Biography: Dorothy Hamill

With her magnificent leaps, tornado - swift spins and a trend - setting wedge haircut, 19 - year - old American figure skater Dorothy Hamill (born 1956) captured the 1976 Olympic gold as well as the hearts and minds of the American public. As a figure - skating champion with an innocent, squeaky - clean image, Hamill became an instant celebrity after her win before millions of television viewers. Girls and women flocked to hair salons and ordered her haircut by name. "Life" magazine dubbed it one of the most important fashion statements of the past 50 years.

Began Skating on Neighborhood Pond

Hamill was born July 26, 1956, in Chicago, Illinois, to Carol (Clough) and Chalmers Hamill. She grew up in Riverside, Connecticut, with her older brother, Sandy, and sister, Marcia. Her father worked as an executive at Pitney Bowes. As a child, Hamill spent a lot of time with her grandparents, Jonsie and Bill Clough. It was on the pond behind their home in Wellesley, Massachusetts, that eight - year - old Hamill strapped on her first pair of skates - a too - big pair of ragged hand - me - downs both of her siblings had worn. They were so big her grandmother had to tuck foam rubber into the toes to make them fit. In her autobiography, Dorothy Hamill: On and Off the Ice, Hamill recounted that first magical moment on the ice: "I sat on the bank of the pond trying to lace the boots with impatient, frozen fingers. At last I struggled upright, wobbling precariously. I took a cautious step forward and, as I felt the ice under my blades, something inside me surged."

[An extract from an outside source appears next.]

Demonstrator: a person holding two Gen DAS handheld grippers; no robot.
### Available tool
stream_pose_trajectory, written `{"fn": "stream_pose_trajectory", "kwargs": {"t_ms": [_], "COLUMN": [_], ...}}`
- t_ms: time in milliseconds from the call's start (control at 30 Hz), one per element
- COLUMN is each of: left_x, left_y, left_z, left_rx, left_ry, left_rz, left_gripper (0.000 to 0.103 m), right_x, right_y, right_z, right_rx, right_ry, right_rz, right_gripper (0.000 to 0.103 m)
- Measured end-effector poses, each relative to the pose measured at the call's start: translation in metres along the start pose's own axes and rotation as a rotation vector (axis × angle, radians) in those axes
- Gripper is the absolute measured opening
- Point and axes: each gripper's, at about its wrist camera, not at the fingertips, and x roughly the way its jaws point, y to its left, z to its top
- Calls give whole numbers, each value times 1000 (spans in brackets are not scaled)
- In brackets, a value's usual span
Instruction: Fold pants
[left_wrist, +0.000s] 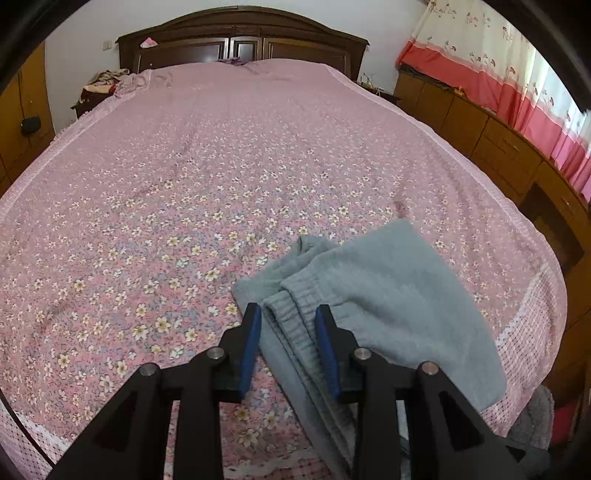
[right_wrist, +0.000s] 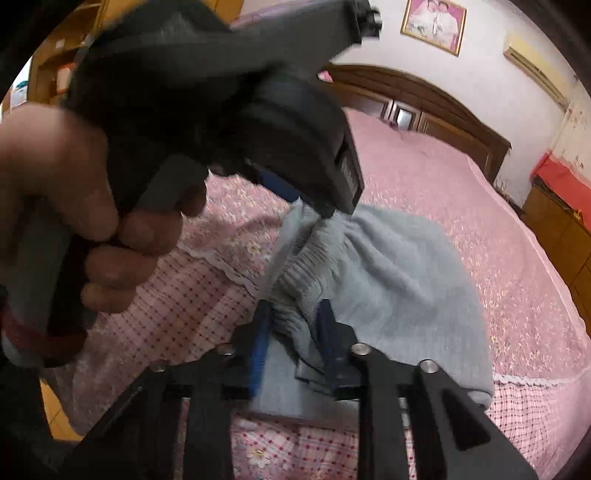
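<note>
One pair of grey pants (left_wrist: 373, 295) is lying bunched at the bed's (left_wrist: 184, 166) near right corner, its legs running out of view below. My left gripper (left_wrist: 288, 325) is straddling the ribbed waistband, fingers parted. My right gripper (right_wrist: 295, 325) is blurred; I cannot tell whether it is gripping.

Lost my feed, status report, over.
Left gripper and right gripper both straddling waistband of grey pants, jaws apart. Pants bunched on bedspread. Nothing obstructing.
</note>
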Motion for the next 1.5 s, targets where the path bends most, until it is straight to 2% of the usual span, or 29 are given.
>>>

Hamill spent endless hours skating on the pond until she was nearly frozen. Then, she would run inside and get a cup of steaming sugar - and - cream - rich coffee from her grandmother. Hamill was hooked; she begged her mother for a new pair of properly fitting skates. One day, she returned home from school to find them sitting on the table. Hamill took them to the neighborhood pond for a trial but was dismayed because the other kids could already skate backward. She begged her parents for lessons and they gave in.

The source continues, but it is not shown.